• **AIM OF THE EXERCISE**: Starting at the line containing "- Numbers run" and ending at the line containing "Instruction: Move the", print every line of the material below exactly, both ends included, and stop there.

• **INPUT FOR THIS TASK**:
=====

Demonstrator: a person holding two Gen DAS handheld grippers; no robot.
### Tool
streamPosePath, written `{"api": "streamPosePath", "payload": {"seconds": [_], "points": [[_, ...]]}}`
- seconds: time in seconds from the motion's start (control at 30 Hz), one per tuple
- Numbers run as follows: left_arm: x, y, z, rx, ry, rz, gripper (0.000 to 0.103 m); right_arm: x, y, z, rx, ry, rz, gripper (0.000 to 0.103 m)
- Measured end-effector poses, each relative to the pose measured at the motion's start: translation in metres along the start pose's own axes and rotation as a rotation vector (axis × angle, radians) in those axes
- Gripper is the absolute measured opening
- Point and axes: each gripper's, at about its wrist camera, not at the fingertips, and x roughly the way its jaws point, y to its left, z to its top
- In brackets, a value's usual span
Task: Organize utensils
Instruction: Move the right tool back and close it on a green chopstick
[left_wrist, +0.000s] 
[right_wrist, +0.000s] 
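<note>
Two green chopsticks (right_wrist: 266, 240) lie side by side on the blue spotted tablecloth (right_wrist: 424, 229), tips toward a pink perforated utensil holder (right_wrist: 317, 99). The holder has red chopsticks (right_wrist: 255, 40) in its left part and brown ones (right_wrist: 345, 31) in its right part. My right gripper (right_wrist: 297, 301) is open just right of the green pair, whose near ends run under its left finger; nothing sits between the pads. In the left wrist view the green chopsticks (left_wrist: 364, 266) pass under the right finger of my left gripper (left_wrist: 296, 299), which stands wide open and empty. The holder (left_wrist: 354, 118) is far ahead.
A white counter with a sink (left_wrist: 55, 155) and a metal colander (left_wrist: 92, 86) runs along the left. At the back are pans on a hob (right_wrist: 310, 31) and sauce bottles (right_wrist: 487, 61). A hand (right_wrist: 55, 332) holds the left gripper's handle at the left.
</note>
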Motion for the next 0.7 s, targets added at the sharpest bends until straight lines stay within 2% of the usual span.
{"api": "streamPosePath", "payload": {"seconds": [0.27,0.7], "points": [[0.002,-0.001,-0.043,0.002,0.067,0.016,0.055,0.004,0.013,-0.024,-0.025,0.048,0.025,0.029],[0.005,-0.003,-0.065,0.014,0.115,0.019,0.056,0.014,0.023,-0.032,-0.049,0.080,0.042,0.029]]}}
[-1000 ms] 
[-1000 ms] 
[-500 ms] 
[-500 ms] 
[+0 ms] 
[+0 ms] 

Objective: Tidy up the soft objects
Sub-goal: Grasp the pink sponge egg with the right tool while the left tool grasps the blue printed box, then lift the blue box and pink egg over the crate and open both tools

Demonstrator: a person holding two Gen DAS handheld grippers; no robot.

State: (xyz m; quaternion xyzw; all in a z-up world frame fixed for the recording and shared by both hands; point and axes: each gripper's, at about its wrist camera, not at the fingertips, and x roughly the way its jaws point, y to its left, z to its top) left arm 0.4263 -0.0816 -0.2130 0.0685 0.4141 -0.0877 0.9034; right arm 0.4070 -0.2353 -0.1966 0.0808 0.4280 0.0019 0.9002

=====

• **YOUR SOLUTION**:
- Numbers run as follows: left_arm: x, y, z, rx, ry, rz, gripper (0.000 to 0.103 m); right_arm: x, y, z, rx, ry, rz, gripper (0.000 to 0.103 m)
- Measured end-effector poses, each relative to the pose measured at the motion's start: translation in metres along the start pose's own axes and rotation as a rotation vector (axis × angle, radians) in those axes
- Gripper is the absolute measured opening
- Point and axes: each gripper's, at about its wrist camera, not at the fingertips, and x roughly the way its jaws point, y to its left, z to its top
- In brackets, a value's usual span
Task: Organize utensils
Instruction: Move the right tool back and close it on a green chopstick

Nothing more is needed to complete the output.